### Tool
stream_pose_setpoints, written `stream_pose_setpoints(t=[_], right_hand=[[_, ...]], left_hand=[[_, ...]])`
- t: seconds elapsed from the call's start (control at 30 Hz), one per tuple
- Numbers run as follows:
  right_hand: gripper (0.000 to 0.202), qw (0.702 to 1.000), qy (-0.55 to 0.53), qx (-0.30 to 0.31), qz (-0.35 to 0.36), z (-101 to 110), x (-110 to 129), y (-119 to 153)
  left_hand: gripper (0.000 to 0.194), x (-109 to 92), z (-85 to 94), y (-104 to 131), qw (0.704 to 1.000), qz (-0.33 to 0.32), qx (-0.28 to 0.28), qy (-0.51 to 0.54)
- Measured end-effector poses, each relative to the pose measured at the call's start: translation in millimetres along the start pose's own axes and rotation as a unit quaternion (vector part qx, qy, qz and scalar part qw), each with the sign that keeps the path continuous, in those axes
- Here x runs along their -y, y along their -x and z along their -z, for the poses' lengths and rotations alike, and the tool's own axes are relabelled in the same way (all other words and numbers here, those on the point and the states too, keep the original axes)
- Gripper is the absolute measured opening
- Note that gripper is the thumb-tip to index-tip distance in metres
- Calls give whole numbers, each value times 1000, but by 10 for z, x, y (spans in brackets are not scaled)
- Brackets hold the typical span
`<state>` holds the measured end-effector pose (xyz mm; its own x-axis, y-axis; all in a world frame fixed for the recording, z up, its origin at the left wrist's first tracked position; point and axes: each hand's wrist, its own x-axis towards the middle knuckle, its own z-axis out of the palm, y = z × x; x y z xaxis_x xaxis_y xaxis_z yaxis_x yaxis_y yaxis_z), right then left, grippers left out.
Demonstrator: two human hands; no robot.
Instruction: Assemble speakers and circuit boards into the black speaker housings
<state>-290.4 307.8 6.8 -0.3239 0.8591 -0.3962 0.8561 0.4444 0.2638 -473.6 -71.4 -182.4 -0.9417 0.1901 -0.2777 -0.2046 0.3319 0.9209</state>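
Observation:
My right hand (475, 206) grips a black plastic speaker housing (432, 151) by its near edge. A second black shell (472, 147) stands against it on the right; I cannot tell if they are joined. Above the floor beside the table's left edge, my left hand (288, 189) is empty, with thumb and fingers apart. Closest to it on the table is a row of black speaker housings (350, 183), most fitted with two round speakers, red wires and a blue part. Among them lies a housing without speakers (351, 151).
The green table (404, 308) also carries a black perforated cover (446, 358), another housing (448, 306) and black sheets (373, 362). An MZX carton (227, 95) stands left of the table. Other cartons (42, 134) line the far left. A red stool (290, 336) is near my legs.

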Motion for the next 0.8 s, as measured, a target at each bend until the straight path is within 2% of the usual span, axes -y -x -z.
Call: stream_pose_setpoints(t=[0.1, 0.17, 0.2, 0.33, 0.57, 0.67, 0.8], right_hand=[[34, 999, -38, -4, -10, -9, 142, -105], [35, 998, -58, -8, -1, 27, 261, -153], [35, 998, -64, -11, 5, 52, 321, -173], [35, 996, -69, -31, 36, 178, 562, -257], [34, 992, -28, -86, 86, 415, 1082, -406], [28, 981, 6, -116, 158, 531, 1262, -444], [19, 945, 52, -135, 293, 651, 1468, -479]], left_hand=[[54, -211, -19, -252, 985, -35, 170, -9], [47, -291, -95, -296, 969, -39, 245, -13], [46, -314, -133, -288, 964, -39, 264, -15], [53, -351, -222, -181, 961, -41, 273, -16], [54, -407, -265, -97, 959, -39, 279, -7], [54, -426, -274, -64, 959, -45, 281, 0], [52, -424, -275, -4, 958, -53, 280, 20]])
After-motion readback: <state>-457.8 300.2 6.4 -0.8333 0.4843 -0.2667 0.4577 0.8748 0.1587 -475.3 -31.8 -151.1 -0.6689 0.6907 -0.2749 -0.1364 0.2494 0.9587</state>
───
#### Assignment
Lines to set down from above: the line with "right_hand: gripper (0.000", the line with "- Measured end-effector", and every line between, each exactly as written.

#### Problem solution
  right_hand: gripper (0.000 to 0.202), qw (0.702 to 1.000), qy (-0.55 to 0.53), qx (-0.30 to 0.31), qz (-0.35 to 0.36), z (-101 to 110), x (-110 to 129), y (-119 to 153)
  left_hand: gripper (0.000 to 0.194), x (-109 to 92), z (-85 to 94), y (-104 to 131), qw (0.704 to 1.000), qz (-0.33 to 0.32), qx (-0.28 to 0.28), qy (-0.51 to 0.54)
- Measured end-effector poses, each relative to the pose measured at the call's start: translation in millimetres along the start pose's own axes and rotation as a unit quaternion (vector part qx, qy, qz and scalar part qw), each with the sign that keeps the path continuous, in those axes

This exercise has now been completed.